# Assignment
The whole listing must be returned exactly, with no line missing.

[Opening Collected data section]

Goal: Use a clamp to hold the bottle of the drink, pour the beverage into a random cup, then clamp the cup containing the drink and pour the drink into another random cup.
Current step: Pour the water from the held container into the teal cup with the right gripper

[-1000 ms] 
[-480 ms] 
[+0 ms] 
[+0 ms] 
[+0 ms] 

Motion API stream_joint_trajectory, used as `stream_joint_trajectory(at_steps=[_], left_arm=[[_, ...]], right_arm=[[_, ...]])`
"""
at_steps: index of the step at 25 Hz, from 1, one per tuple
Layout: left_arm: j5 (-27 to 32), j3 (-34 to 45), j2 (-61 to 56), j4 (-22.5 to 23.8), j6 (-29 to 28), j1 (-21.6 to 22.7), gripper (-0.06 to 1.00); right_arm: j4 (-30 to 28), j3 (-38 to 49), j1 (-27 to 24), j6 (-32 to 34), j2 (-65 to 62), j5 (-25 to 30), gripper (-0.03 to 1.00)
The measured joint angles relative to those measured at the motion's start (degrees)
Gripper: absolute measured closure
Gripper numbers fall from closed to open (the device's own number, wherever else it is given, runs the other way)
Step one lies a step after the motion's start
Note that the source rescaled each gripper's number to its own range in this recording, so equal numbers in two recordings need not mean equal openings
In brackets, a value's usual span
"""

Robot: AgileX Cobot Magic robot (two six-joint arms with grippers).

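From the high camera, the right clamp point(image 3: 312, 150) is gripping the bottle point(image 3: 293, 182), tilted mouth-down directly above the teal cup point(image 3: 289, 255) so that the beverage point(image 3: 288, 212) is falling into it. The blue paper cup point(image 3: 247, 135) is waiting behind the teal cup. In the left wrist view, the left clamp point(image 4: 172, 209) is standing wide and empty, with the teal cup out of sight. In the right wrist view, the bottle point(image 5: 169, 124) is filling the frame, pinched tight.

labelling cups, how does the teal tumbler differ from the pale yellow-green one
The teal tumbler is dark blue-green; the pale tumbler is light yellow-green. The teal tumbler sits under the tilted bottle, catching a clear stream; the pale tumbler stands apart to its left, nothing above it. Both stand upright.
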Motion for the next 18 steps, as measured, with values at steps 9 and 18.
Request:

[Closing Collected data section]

# Response for this exercise
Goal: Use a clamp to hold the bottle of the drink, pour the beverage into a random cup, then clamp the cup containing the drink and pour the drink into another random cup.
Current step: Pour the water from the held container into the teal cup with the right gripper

[-1000 ms] 
[-480 ms] 
[+0 ms] 
[+0 ms] 
[+0 ms] 

Motion API stream_joint_trajectory, used as `stream_joint_trajectory(at_steps=[_], left_arm=[[_, ...]], right_arm=[[_, ...]])`
"""
at_steps: index of the step at 25 Hz, from 1, one per tuple
Layout: left_arm: j5 (-27 to 32), j3 (-34 to 45), j2 (-61 to 56), j4 (-22.5 to 23.8), j6 (-29 to 28), j1 (-21.6 to 22.7), gripper (-0.06 to 1.00); right_arm: j4 (-30 to 28), j3 (-38 to 49), j1 (-27 to 24), j6 (-32 to 34), j2 (-65 to 62), j5 (-25 to 30), gripper (-0.03 to 1.00)
The measured joint angles relative to those measured at the motion's start (degrees)
Gripper: absolute measured closure
Gripper numbers fall from closed to open (the device's own number, wherever else it is given, runs the other way)
Step one lies a step after the motion's start
Note that the source rescaled each gripper's number to its own range in this recording, so equal numbers in two recordings need not mean equal openings
In brackets, a value's usual span
"""

Robot: AgileX Cobot Magic robot (two six-joint arms with grippers).

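From the high camera, the right clamp point(image 3: 312, 150) is gripping the bottle point(image 3: 293, 182), tilted mouth-down directly above the teal cup point(image 3: 289, 255) so that the beverage point(image 3: 288, 212) is falling into it. The blue paper cup point(image 3: 247, 135) is waiting behind the teal cup. In the left wrist view, the left clamp point(image 4: 172, 209) is standing wide and empty, with the teal cup out of sight. In the right wrist view, the bottle point(image 5: 169, 124) is filling the frame, pinched tight.

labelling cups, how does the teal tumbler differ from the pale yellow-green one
The teal tumbler is dark blue-green; the pale tumbler is light yellow-green. The teal tumbler sits under the tilted bottle, catching a clear stream; the pale tumbler stands apart to its left, nothing above it. Both stand upright.
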Motion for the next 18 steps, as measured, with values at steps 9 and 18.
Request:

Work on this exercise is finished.